■ **What to produce**
In the listing below, find each line holding "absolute" and copy it.

══ Data shown ══

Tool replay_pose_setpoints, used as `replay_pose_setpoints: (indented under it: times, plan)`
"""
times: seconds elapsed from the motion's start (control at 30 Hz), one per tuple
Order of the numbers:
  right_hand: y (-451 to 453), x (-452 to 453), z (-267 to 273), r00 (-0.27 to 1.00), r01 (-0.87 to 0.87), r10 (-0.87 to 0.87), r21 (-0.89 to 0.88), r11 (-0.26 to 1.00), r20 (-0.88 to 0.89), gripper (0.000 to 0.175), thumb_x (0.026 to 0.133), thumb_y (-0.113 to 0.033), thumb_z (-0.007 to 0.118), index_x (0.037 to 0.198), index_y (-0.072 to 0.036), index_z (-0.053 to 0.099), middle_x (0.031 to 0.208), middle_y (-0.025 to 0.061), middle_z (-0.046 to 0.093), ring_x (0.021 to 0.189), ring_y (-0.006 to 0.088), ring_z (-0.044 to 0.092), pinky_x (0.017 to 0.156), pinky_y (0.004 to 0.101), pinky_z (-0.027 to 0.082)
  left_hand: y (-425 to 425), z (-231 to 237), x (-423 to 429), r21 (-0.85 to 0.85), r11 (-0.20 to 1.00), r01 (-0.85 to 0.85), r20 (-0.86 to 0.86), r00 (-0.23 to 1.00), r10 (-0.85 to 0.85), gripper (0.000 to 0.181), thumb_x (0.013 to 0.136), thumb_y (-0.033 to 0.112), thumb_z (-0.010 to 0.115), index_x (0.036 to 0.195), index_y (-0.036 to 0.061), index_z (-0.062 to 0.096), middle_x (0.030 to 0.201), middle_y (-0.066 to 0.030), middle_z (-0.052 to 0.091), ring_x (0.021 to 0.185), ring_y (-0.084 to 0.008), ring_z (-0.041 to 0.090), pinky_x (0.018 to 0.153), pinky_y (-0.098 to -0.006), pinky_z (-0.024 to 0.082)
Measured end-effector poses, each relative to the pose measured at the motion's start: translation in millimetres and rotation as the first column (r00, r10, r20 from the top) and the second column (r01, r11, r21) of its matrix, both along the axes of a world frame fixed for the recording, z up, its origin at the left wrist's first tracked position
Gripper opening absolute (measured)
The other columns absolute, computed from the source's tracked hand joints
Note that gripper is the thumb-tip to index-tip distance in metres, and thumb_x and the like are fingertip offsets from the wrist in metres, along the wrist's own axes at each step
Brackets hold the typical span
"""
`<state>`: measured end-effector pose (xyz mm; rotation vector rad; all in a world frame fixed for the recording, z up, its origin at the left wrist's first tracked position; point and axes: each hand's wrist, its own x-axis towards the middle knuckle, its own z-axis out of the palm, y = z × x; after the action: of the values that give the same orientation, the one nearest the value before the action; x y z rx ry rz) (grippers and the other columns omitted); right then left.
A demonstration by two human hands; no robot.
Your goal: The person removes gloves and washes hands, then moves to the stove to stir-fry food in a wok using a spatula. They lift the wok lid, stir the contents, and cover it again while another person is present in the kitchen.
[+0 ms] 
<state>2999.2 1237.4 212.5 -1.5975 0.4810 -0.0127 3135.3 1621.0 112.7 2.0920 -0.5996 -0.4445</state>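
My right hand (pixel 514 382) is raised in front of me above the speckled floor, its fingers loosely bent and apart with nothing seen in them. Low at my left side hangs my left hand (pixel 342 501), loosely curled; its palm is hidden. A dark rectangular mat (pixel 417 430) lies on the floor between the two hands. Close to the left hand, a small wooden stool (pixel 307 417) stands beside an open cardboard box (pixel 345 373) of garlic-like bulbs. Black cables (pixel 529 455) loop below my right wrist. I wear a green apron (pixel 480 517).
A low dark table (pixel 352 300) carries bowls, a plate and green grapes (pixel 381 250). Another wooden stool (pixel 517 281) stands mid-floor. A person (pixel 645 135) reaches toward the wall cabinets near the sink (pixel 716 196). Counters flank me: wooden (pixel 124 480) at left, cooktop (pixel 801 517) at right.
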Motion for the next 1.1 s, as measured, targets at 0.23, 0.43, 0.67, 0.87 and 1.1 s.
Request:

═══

■ **Exercise solution**
Gripper opening absolute (measured)
The other columns absolute, computed from the source's tracked hand joints

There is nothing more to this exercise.